Task prompt » All of the data below is to be repeated exactly, except for the pictures.

==*==

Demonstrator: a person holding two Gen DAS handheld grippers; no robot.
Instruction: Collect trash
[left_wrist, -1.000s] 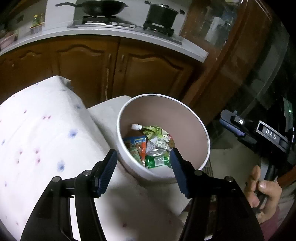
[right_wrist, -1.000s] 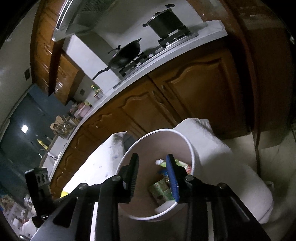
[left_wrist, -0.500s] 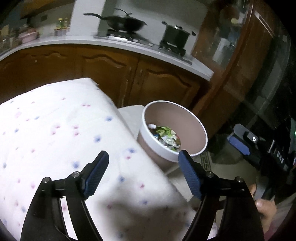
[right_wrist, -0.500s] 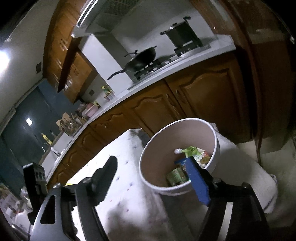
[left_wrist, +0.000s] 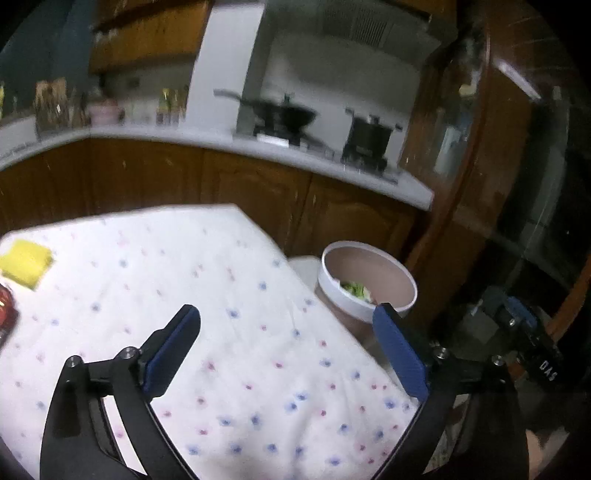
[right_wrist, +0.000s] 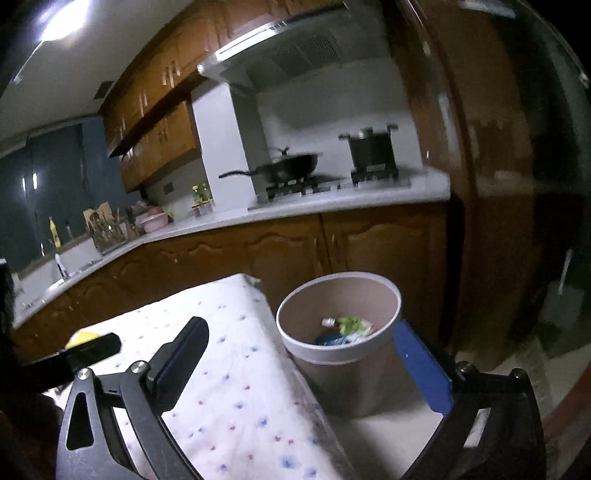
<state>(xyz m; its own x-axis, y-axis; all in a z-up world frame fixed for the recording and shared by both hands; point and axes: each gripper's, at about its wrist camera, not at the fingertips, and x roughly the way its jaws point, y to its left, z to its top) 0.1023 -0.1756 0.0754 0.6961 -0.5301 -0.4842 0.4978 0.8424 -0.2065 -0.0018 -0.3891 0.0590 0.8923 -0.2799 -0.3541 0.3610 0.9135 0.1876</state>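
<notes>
Both my grippers are empty, and their jaws have just been opening to full spread. Nothing lies between the blue pads of my left gripper (left_wrist: 286, 350), nothing between the pads of my right gripper (right_wrist: 308, 365).

The round white-rimmed waste bin with a tan inside (left_wrist: 369, 275) stands just off the far right corner of the white tablecloth dotted with small pink and blue flowers (left_wrist: 229, 332). It holds green and blue wrappers (right_wrist: 347, 328), so part of the collecting looks done.

What remains, as I judge it, lies the other way. A flat yellow square piece (left_wrist: 24, 262) sits at the far left edge of the cloth in the left wrist view, with something red and shiny (left_wrist: 5, 314) just beside it, cut off by the frame edge. Both are too blurred to name. They lie well to the left of my left fingers, opposite the bin. My left hand is the nearer, so the reach should swing left. I cannot tell the red thing's long axis.
</notes>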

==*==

Result of the task »
Demonstrator: a person holding two Gen DAS handheld grippers; no robot.
Instruction: Collect trash
[left_wrist, -1.000s] 
[right_wrist, -1.000s] 
[left_wrist, -0.500s] 
[right_wrist, -0.500s] 
[left_wrist, +0.000s] 
[right_wrist, +0.000s] 
<state>(xyz m; its own x-axis, y-axis; all in a z-up world frame fixed for the recording and shared by both hands; point and axes: each gripper's, at about its wrist camera, not at the fingertips, and x roughly the way its jaws point, y to its left, z to its top) 0.1023 -0.1756 0.0754 0.6961 -0.5301 -0.4842 0.4978 0.8424 -0.2065 -0.0018 -0.3891 0.0590 0.8923 -0.2799 -0.3541 0.3610 0.9135 0.1876</state>
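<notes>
Both my grippers are empty, and their jaws have just been opening to full spread. Nothing lies between the blue pads of my left gripper (left_wrist: 286, 350), nothing between the pads of my right gripper (right_wrist: 308, 365).

The round white-rimmed waste bin with a tan inside (left_wrist: 369, 275) stands just off the far right corner of the white tablecloth dotted with small pink and blue flowers (left_wrist: 229, 332). It holds green and blue wrappers (right_wrist: 347, 328), so part of the collecting looks done.

What remains, as I judge it, lies the other way. A flat yellow square piece (left_wrist: 24, 262) sits at the far left edge of the cloth in the left wrist view, with something red and shiny (left_wrist: 5, 314) just beside it, cut off by the frame edge. Both are too blurred to name. They lie well to the left of my left fingers, opposite the bin. My left hand is the nearer, so the reach should swing left. I cannot tell the red thing's long axis.
</notes>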

This exercise is now fully answered.